L'analfabeta della democrazia
ha stabilito che, da quando è al potere lui, chi vince le elezioni non ha il
dovere di governare ma il diritto di comandare. Quindi anche il diritto a
prendersi il cento per cento dell'informazione. Siccome fino a oggi ne controlla
appena il 90 per cento, perché lasciare i resti? La metà di italiani che non ha
votato per il suo schieramento può sempre scegliere. Farsi rimbecillire dalla
propaganda dei portaborse governativi e cambiare idea (nel qual caso, si
capisce, "nulla ad personam") oppure spegnere il televisore.
Ma forse ce
n'è abbastanza anche per disgustare qualche elettore che il 13 maggio ha votato
un governo e non un regime. Perché il "regime" non è un'invenzione degli
intellettuali cattivi. E' la logica conseguenza delle parole di Berlusconi, di
una concezione proprietaria della politica e dell'informazione che sarebbe già
grave se il titolare fosse il primo editore d'Italia o il capo del governo. Ma
diventa drammatica quando viene da una figura che somma entrambi i poteri.
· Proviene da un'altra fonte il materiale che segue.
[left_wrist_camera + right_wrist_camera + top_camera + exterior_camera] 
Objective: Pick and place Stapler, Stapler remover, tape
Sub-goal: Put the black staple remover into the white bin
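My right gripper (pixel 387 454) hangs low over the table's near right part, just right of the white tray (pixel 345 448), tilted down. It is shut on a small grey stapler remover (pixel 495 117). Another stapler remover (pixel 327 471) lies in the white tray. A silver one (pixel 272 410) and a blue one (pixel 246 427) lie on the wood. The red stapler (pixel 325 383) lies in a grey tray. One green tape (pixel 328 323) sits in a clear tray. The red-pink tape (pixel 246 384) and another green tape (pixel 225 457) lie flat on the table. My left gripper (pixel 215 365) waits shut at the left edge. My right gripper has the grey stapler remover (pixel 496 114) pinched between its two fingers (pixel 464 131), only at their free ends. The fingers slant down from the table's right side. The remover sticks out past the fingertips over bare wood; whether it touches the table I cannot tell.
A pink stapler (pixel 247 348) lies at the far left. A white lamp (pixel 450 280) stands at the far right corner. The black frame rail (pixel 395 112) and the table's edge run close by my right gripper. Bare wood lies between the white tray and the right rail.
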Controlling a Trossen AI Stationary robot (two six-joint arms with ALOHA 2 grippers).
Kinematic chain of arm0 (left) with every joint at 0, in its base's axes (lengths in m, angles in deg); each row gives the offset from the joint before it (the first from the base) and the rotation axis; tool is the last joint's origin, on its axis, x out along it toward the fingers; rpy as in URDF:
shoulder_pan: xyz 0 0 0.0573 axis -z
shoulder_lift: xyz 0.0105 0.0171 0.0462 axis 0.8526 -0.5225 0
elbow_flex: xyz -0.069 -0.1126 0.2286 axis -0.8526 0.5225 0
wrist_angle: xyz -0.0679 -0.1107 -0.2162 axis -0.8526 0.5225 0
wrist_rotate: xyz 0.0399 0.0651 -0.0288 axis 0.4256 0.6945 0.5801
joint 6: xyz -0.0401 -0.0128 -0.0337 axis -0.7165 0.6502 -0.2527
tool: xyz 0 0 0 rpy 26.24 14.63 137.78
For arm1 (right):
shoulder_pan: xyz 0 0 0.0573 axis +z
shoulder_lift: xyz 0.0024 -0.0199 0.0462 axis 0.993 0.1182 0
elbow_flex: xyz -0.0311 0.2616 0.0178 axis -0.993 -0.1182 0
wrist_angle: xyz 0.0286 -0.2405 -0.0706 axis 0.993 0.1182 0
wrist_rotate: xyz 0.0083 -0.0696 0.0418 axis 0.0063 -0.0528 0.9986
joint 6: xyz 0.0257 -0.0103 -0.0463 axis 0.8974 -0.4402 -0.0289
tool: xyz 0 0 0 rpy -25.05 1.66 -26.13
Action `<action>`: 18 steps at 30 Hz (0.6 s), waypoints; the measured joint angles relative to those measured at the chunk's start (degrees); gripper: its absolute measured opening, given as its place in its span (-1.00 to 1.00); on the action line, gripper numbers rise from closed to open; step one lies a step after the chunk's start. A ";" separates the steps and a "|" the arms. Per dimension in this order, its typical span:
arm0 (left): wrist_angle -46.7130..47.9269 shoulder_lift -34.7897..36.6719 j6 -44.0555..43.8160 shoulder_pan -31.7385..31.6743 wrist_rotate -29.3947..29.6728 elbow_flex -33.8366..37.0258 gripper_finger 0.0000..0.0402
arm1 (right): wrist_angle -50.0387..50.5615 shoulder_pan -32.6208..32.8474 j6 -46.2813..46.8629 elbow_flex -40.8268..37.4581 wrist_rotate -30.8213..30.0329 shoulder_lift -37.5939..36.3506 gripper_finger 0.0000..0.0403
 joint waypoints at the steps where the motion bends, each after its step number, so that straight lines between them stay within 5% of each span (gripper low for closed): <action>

Ai proscritti va il massimo di solidarietà. Non è piacevole essere
definiti "criminali" da un premier per aver fatto il proprio mestiere, perfino
se il pulpito, in materia di crimine e legalità, suona pittoresco. Enzo Biagi è
un grande giornalista che lavora dal 1961 in Rai ed è amato da milioni di
lettori e spettatori, ed è stato costretto ieri sera a parlare dal suo studio
come un ostaggio. Michele Santoro è un eccellente professionista, come
Berlusconi dovrebbe sapere. Daniele Luttazzi è un bravo comico che paga il
peccato d'aver voluto, per una sera, fare libera informazione.
E'
normale aspettarsi che i nuovi consiglieri della Rai scendano in campo per
difendere questi professionisti e magari, ove interessasse, la propria dignità,
ricordando a Berlusconi che non sono suoi maggiordomi. Ancora più importante è
che intervenga il Quirinale. che ha il compito di tutelare la Costituzione ma
finora, in materia di libertà di stampa, ha emesso soltanto prudenti palindromi
istituzionali, leggibili da destra a sinistra e viceversa.
Benedire ieri
una ridicola legge sul conflitto d'interessi era comunque difficile e
imbarazzante. Farlo ora. dopo l'indegna lottizzazione, il palese e strategico
indebolimento aziendale della Rai e addirittura le liste di proscrizione,
diventerebbe un atto di parte e un inchino a chi si considera non il capo del
governo, ma il padrone d'Italia.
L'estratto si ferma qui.